Tested it on PhantomJS 2.1, 2.0 and 1.9.8
https://github.com/ikarienator/phantomjs_hide_and_seek/blob/master/3.detectStackTrace.html

[shekyan]

@dpnishant our testcases are organized as pair of files:

• x.detectxxx to show how typical detection would be implemented on the webpage.
• x.spoofxxx to demonstrate how some browser property can be spoofed and how detection will fail.

In case of stack trace detection, our point was that it is not possible to spoof the stack trace without recompiling phantomjs, therefore there is no corresponding 3.spoofStackTrace.html file.

[dpnishant]

Hi @shekyan,

I understand your point and that's exactly how I have tested other cases. All of them are working as expected (both detection and spoofing) except this one. Running this one doesn't return any output and sort of "hangs".

And also 5.detectMissingFunctionBind.html returns "environment not detected" every time.

Refer to the attached screenshot.

[shekyan]

Just created #3 that might help to understand stacktrace detection.
run
./hsloader 3.detectStackTraceEmpty.html 3.spoofStackTrace.js

to see how querySelectorAll('div') returns the right thing, and run
./hsloader 3.detectStackTrace.html 3.spoofStackTrace.js

to see how detection code returns html element instead of divs.

[shekyan]

@dpnishant regarding detecting missing bind() . That detection works only in PhantomJS version < 2.0, which doesn't implement native bind(). PhantomJS 2.0 and up uses WebKit that implements native Function.prototype.bind .

[dpnishant]

Wow! That was fast. It is working flawlessly now. Thank you so much @shekyan 👍

[dpnishant]

Hey @shekyan What am I doing wrong in here: http://pastie.org/10708473 that it says "PhantomJS detected in all browsers?" How is this test then specific to only Phantomjs?

[shekyan]

@dpnishant I would recommend reading the blog post or watch the presentation. Slides or the actual presentation.

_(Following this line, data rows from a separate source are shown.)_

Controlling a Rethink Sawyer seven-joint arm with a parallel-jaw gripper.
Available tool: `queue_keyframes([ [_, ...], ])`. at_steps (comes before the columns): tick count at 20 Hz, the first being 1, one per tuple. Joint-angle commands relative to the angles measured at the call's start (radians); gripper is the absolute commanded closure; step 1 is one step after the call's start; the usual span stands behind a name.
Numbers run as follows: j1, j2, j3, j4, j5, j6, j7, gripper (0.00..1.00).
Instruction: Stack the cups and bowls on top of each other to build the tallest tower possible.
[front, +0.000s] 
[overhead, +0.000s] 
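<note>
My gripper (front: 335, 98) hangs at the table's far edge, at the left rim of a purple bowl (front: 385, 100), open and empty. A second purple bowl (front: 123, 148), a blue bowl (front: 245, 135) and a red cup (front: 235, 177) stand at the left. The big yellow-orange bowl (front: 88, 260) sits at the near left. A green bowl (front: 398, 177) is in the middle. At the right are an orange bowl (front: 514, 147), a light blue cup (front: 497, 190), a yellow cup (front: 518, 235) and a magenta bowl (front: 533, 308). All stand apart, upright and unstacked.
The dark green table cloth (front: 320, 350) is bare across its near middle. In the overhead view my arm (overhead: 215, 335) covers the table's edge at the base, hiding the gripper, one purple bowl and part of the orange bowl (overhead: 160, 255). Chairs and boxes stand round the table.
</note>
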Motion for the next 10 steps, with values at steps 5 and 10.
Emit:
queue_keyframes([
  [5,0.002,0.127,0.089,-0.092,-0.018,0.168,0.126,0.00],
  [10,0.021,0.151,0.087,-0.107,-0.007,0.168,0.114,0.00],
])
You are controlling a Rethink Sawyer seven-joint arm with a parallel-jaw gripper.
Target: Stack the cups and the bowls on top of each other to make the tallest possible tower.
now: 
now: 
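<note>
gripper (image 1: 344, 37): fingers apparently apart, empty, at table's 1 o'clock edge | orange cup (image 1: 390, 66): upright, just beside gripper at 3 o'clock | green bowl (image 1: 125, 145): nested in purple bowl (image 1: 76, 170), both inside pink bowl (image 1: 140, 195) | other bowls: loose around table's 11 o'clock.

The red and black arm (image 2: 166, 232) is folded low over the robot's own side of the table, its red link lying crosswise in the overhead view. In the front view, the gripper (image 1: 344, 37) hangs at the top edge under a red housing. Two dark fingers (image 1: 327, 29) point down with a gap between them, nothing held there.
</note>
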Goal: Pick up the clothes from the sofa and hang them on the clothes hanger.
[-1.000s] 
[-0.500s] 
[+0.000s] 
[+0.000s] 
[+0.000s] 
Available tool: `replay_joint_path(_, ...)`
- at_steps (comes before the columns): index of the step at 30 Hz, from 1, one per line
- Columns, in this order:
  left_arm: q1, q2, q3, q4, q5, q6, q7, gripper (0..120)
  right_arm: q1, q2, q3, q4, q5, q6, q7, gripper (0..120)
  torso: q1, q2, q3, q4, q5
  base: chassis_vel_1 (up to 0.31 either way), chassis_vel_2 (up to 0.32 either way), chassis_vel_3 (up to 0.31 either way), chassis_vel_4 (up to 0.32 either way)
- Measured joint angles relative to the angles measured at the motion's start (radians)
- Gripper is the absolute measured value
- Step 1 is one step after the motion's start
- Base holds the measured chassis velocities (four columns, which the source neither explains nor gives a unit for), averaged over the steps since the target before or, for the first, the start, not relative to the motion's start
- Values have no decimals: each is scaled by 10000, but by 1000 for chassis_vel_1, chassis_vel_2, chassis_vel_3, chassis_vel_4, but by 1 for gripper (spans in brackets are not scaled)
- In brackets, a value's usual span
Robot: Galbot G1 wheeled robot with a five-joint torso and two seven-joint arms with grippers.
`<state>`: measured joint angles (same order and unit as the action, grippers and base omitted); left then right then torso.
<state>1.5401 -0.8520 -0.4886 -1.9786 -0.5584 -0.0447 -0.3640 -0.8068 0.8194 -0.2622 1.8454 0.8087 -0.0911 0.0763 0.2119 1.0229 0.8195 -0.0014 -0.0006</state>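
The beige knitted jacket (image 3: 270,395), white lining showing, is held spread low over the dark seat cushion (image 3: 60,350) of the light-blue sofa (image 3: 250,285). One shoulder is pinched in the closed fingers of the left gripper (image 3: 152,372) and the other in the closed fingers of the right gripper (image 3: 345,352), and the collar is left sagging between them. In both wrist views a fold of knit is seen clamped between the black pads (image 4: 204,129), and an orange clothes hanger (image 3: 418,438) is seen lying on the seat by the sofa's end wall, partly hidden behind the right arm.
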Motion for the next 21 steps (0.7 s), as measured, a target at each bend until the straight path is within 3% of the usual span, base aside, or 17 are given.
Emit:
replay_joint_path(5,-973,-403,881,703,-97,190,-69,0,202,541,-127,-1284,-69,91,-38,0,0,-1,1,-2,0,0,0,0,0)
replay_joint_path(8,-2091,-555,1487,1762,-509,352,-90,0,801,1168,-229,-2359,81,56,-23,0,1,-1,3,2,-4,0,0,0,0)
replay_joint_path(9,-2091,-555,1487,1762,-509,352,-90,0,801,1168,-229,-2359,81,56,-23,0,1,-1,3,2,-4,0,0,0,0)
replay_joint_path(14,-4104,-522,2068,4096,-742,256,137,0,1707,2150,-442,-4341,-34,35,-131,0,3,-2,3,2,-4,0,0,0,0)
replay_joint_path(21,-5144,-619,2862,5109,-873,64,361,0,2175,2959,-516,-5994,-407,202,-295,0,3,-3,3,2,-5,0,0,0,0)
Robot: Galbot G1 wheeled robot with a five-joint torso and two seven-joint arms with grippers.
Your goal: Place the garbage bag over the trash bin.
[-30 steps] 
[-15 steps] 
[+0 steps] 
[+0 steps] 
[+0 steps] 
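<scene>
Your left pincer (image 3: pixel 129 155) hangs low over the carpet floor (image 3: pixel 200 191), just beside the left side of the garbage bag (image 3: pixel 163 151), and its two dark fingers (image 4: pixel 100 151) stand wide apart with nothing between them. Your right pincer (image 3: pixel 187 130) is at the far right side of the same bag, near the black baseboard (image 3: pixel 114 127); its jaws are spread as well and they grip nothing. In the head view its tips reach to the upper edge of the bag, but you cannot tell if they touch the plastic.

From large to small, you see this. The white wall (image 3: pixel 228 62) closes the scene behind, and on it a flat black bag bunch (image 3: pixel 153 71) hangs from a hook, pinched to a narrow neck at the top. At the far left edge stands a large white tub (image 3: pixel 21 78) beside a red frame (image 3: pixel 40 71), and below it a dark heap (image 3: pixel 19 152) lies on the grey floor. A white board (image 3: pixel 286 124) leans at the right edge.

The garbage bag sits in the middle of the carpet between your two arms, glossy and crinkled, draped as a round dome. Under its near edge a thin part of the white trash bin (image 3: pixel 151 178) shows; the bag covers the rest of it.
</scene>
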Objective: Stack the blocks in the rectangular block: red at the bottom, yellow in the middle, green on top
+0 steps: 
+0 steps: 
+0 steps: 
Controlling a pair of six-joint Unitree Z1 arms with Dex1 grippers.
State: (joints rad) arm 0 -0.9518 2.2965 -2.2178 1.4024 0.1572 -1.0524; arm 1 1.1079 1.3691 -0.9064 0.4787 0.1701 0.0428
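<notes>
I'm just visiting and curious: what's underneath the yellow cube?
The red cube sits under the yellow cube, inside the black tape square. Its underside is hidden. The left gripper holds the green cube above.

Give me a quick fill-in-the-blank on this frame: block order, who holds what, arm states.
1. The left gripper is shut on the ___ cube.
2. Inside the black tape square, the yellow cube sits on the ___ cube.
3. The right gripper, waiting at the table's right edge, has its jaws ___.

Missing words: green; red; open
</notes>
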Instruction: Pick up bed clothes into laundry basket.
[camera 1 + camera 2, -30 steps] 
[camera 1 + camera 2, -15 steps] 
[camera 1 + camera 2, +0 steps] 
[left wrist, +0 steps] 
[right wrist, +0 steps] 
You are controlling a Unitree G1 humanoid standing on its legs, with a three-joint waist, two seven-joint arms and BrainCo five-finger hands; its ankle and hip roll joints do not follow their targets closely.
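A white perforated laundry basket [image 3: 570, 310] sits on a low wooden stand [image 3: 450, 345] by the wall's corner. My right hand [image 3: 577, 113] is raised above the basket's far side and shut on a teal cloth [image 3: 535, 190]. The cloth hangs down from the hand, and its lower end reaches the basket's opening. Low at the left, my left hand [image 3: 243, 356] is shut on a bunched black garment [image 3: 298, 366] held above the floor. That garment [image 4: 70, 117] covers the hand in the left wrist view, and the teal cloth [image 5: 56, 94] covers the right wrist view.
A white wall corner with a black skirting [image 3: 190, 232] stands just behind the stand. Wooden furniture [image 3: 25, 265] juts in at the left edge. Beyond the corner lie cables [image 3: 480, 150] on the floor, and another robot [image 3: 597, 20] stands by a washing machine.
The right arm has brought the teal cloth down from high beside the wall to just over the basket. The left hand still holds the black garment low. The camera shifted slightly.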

Key paragraph in the blog post on this is:

Errors thrown by JavaScript code evaluated by PhantomJS via the evaluate command contain a uniquely identifiable stack trace, from which we can identify the headless browser.

Calling honeypot querySelectorAll from the webpage's JS context is not going to reveal PhantomJS stacktrace. It needs to be done by PhantomJS itself through evaluate() in order to work properly.

The real life scenario is that if you know that somebody is doing something with your website with PhantomJS and, for example, is calling querySelectorAll, you can feed it overloaded version of it which will detect the stacktrace.

[dpnishant]

Thanks @shekyan for being so patient! 👍 I did watch the youtube talk, read the slides and the blog which is how I got know this repository exists. I read the code as well and it somewhat seems confusing to me that if I "know" someone is using PhantomJS why would I again need to "know" it by detecting the stack-trace. To me this seems to be more of a false positive reduction technique may be combined with User-Agent method to be double-sure. But it comes with a cost that this can cause a FP for all other browsers.

Is my understanding right, Sergey?

[shekyan]

The idea is to have a honeypot DOM API that preserves it's original behavior if called by a legitimate browser and reports a phantomjs AND maybe does something to prevent phantomjs from functioning properly. Original example was reading a local file (/etc/passwd as example) and sending it somewhere. That'd be possible if same origin policy is disabled, which is a requirement by many frameworks that use phantomjs.

Another point is that it is not possible (without heavily modifying webkit's JavaScriptCore code) to make phantomjs stack trace to look like a real browser's stacktrace, while most of the other techniques people use to identify phantomjs can be relatively easily bypassed.